• Ms. Jyoti sharma

Understanding 'Customs' as a source of law.

Customs as a source of law

Customs is one of the oldest source of law-making. It occupies an important place in regulation of human conduct in almost all the societies.


According to Mannu, the roots of custom as a source of law in ancient India may be enumerated under four distinct stages as stated below;

  1. Revelation, or the utterances and thoughts of inspired seers (Rishi-Munis),

  2. The utterances of revered sages, handed down by words of mouth from generation to generation,

  3. The approved and immemorial usages of the people,

  4. That which satisfy sense of equity and good conscience and acceptable to reason.

In this regards, Salmond observed that a custom to a society is what a law is to state. It is an expression and realisation of principles of rights and justice.


Definition and Nature of custom

Custom can be defined as a usage which is observed by the majority of the people as a matter of habit and its long continuance acquired a binding force in law. When people find any act as good and beneficial to them, they start practicing it. After it gets approval and acceptance from the society as whole a custom evolve.


According to Webster’s New International Dictionary- “A long established practice considered as in written law and resting for authority on long consent, a usage that has, by long continuance has acquired a binding force in law.”
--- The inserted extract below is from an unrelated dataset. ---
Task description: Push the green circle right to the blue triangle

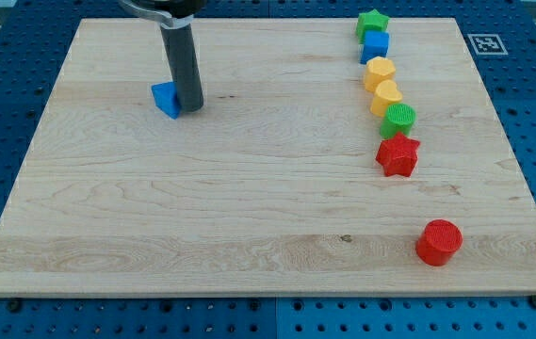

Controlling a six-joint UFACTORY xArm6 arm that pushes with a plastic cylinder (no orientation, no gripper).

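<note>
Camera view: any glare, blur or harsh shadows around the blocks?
Camera view: sharp throughout, even soft lighting, no glare on the wooden board; only faint shadows under my tip beside the blue triangle block and the green circle block.

**Green circle and blue triangle far apart**

The green circle (399, 120) is seen standing flat at the view's right, wedged in a line between a yellow block above and a red star below. The blue triangle (165, 99) is found well apart, at the upper left, partly hidden by the rod
</note>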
In words of Herbert Spencer- “before any definite agency for social control is developed there exists a control arising partly from the public opinion of the living, and more largely from public opinion of the dead. Thus it is a tradition passing on from one generation to another that originally governed human conduct. This tradition is called Custom.”


Austin defined custom as a rule of conduct which the governed observe spontaneously and not in pursuance of law settled by the political superior.
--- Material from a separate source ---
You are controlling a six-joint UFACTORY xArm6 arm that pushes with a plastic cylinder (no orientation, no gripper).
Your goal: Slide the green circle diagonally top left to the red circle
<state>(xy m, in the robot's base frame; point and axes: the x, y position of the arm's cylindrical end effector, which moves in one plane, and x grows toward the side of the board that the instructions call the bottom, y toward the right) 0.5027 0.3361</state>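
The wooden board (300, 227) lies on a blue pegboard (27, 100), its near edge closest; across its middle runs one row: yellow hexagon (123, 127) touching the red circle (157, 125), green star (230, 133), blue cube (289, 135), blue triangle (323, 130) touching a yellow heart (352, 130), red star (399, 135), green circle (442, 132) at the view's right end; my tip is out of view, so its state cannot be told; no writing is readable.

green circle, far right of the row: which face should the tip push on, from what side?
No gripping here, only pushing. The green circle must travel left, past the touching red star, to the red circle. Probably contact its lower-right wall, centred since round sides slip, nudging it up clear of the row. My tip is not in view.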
Keeton defines custom as those rules of human actions, established by usage and regarded as legally binding by those to whom the rules are applicable, which are adopted by courts and applied as a source of law because they are generally followed by the political society as a whole or by some part of it.


Origin of custom

As Savigny stated- “custom is essentially a product of natural forces associated with popular spirit of acceptance by the people. When people repeat the same action again and again, it assumes the form of ‘habit’ and when habit continues to be in practice for a long time, it become custom.” It emerged as result of mutual agreement between the society. As a law tries to regulate the human behaviour in present society, in the same way custom also used to manage and control the human conduct in earlier societies. It is also regarded as the ‘oldest unwritten code of law of humanity’.

Reasons for recognition of Custom

As discussed above that customs are not laws when they arise, but when they are largely adopted by state and sanctioned, they become law. But it’s not always necessary that every custom will be become law. State not necessarily recognise all the customs prevailing in a society as a law. For instance, there is a practice among Hindus that the male relatives of deceased shave off their head as a mark of condolence, but a man doesn’t follow this custom, the court is certainly not going to punish him.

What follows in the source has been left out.